In this article, we’ll be discussing the actual notes that make up the music that you play. Here are some music vocabulary words to look out for:

  • natural
  • sharp
  • flat
  • half step
  • whole step

I know some of you are thinking “This guy has to be kidding. He’s teaching A-B-Cs?” That’s right ladies and gentlemen. I am here to teach you the ABCs of music. For some people this is going to be slow, boring, and completely useless, but I recommend that you read it anyway; you might just see something explained in a way you never thought of before. For the rest of you, let’s dig right in.
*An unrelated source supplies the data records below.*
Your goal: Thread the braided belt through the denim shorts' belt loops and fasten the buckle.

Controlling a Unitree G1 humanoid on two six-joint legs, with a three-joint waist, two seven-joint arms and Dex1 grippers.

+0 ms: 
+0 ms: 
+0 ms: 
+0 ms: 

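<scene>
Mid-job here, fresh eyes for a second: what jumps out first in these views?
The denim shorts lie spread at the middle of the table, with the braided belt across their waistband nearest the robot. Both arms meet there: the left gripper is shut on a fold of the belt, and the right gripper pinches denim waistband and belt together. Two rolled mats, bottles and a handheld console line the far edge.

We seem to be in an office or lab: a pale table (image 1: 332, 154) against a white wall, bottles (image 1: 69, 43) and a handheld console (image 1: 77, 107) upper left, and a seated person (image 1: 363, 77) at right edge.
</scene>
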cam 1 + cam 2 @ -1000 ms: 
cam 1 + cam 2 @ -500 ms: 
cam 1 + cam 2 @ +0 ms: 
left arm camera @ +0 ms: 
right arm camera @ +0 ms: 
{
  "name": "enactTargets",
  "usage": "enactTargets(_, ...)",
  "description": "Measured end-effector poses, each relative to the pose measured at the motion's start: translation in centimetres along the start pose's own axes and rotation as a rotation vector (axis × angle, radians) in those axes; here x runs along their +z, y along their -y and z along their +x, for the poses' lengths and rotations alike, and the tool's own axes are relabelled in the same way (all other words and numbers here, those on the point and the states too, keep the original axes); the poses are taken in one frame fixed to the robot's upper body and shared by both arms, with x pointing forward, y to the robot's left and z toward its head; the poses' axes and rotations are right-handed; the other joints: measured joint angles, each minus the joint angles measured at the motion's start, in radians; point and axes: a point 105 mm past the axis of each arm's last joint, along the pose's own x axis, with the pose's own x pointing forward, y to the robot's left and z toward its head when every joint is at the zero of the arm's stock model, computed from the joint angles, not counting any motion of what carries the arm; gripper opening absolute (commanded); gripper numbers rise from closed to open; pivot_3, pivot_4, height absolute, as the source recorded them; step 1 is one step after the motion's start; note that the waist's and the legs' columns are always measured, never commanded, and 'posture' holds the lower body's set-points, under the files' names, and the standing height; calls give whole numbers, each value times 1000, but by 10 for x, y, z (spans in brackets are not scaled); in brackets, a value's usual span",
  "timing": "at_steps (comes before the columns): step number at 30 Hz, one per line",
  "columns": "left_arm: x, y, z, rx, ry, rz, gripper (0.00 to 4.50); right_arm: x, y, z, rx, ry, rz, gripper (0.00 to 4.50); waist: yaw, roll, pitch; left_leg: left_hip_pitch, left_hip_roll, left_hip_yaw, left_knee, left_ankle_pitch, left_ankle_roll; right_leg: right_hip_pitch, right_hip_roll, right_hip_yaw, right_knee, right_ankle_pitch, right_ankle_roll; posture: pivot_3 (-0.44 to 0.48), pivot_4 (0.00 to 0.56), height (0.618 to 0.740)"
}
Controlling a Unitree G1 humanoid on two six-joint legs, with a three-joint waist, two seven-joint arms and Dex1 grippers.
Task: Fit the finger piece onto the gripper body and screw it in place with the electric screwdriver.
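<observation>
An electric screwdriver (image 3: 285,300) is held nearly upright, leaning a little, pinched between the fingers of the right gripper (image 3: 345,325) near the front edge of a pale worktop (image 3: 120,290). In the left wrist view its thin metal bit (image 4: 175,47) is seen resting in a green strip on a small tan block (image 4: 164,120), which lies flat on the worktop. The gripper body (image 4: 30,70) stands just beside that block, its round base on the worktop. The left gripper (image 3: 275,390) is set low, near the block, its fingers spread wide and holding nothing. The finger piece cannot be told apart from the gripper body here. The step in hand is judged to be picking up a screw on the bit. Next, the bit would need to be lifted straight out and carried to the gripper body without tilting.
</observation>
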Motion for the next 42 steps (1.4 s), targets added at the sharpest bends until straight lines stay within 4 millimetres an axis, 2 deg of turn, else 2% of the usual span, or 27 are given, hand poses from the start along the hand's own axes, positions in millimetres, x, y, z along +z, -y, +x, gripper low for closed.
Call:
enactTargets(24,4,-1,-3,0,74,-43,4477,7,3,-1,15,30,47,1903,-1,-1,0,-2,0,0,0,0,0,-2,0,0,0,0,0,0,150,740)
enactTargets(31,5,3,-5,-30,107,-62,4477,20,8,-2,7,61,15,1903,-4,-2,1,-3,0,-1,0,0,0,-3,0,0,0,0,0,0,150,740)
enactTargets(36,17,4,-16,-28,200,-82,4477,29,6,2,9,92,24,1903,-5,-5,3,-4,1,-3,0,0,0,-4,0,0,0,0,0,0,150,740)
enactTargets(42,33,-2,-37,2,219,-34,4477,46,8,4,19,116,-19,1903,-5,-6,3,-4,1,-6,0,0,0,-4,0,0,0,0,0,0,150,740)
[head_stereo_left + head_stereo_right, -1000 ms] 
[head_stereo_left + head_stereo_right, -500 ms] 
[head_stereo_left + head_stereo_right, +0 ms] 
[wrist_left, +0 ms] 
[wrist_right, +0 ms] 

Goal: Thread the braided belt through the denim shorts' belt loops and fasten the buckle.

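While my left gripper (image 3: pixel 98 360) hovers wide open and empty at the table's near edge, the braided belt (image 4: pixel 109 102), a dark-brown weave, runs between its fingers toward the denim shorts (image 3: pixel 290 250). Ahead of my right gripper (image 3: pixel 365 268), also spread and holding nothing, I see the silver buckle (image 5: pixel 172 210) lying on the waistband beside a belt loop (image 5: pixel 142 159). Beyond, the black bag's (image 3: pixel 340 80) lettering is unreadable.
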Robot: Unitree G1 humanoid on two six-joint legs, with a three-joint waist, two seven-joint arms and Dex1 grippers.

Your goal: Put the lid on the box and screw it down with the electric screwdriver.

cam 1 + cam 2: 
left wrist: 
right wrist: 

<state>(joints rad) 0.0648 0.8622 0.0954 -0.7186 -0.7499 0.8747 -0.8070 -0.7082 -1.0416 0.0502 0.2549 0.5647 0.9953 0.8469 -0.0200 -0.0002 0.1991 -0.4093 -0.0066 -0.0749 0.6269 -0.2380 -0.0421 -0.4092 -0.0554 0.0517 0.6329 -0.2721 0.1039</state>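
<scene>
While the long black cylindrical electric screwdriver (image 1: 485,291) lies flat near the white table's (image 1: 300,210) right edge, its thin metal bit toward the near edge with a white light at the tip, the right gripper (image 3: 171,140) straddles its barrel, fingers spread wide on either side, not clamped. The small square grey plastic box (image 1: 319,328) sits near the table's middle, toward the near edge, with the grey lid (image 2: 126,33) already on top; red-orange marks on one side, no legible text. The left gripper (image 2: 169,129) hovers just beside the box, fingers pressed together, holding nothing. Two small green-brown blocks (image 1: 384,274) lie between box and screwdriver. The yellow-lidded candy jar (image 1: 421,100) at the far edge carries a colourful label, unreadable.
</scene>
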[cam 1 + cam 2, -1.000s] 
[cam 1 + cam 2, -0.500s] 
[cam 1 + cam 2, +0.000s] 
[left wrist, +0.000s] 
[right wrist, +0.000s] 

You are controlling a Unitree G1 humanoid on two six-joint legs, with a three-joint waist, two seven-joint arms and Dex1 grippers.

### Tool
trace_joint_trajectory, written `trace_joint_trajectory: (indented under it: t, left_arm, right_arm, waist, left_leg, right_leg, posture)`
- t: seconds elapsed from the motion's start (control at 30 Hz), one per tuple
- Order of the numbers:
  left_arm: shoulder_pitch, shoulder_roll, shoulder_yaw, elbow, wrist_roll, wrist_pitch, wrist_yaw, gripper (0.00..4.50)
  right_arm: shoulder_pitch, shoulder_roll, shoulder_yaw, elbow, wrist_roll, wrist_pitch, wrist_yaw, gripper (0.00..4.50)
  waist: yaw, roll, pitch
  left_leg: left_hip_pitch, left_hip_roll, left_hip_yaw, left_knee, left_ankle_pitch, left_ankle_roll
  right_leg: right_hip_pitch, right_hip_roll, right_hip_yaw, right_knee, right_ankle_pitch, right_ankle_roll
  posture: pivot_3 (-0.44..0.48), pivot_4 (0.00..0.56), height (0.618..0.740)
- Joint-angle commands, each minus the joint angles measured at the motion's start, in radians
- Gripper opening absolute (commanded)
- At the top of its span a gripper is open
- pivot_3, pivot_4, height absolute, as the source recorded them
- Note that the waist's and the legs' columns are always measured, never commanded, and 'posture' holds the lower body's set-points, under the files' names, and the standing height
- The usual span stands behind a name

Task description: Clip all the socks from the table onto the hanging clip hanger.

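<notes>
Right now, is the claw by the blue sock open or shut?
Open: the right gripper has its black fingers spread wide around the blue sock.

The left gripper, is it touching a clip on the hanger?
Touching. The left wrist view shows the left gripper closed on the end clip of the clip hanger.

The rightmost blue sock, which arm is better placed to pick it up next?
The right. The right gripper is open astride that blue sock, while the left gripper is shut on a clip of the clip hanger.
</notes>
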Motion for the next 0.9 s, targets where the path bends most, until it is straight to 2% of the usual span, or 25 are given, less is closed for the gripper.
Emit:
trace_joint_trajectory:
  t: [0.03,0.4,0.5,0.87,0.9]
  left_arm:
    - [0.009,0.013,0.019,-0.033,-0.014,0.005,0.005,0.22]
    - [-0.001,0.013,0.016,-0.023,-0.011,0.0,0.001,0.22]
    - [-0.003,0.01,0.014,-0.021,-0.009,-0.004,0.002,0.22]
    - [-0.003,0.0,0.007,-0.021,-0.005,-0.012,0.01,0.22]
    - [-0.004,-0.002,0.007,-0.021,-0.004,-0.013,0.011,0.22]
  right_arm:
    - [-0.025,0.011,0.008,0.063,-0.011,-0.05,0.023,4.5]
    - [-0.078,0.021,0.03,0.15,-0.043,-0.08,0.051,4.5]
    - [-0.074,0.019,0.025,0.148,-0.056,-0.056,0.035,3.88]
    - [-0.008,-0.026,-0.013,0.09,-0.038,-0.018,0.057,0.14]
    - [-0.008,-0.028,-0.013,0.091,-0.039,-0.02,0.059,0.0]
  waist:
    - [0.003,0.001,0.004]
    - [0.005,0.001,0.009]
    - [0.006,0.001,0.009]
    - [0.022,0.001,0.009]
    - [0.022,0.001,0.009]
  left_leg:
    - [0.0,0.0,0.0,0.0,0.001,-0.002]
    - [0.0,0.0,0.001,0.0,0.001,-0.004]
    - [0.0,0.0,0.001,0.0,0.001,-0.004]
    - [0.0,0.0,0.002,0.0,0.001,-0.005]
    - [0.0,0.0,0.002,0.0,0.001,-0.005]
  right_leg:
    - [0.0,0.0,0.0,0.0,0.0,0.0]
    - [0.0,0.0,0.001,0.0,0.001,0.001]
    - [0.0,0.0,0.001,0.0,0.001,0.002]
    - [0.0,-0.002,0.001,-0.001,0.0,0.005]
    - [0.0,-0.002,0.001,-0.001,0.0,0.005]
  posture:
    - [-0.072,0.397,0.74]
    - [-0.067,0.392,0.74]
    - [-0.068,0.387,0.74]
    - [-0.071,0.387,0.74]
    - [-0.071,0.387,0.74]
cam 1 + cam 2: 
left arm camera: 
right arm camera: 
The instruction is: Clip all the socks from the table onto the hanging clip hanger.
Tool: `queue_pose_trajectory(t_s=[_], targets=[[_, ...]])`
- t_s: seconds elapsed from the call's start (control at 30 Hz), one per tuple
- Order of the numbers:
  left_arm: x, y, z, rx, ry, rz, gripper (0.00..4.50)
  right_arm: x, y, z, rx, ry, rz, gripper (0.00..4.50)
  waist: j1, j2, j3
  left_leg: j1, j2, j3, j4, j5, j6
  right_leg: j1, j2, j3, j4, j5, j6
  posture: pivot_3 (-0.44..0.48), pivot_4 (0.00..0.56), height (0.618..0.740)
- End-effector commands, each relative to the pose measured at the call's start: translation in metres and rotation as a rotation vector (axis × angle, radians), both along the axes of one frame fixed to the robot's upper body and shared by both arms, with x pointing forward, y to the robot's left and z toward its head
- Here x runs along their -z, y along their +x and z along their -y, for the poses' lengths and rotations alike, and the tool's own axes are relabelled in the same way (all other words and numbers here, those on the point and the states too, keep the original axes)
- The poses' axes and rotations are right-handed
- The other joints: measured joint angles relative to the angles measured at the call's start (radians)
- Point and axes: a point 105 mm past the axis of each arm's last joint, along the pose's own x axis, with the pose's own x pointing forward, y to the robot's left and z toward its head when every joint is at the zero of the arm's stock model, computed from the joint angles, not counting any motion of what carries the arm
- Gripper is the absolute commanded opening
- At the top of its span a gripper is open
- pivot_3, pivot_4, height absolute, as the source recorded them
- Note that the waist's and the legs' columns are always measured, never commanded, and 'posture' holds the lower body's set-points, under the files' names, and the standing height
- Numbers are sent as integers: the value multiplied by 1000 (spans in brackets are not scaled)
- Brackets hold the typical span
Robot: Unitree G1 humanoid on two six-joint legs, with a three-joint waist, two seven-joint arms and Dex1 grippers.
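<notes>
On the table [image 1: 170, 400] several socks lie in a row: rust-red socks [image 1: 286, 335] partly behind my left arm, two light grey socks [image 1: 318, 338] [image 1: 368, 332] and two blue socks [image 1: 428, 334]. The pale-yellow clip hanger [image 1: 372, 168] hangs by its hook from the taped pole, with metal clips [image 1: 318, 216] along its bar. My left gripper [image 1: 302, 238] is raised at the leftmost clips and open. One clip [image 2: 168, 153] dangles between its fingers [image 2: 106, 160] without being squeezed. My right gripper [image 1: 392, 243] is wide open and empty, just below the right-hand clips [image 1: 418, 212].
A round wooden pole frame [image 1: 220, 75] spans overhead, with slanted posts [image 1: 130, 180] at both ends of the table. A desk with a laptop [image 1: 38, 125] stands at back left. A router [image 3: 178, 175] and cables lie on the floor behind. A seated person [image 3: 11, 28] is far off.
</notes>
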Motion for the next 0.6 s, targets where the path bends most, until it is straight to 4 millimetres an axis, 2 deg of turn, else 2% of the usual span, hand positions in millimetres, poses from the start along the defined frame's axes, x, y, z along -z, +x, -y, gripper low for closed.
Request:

The musical alphabet is made up of seven letter names: A B C D E F G. It’s not quite that simple though. In Figure 1 I have shown what I’m talking about. The lone letters (C, D, F, A…) are called natural notes. They don’t have anything done to them, therefore they are natural. Above each of the natural notes is a sharp(#) note. It is simply a half step sharper (or higher in pitch) than their natural equivalent. Below each of the natural notes is a flat(b) note. As you can probably guess, these notes are a half step flatter (or lower in pitch) than their natural equivalents.

Musical Alphabet

Figure 1.

At this point you’re probably saying “What are half steps?” The change in pitch from one note to an adjacent note (for instance, E -> Eb, or A ->A#) is a “half step.”

*In Figure 1, some of the notes were highlighted in blue. This is to show that B -> C is a half step and E -> F is a half step. There are no sharps or flats between them.*

As you can probably guess, a “whole step” is simply two half steps. Think of whole steps as being the difference in pitch between any note and any second note away (for instance, Eb -> Db, or A -> B).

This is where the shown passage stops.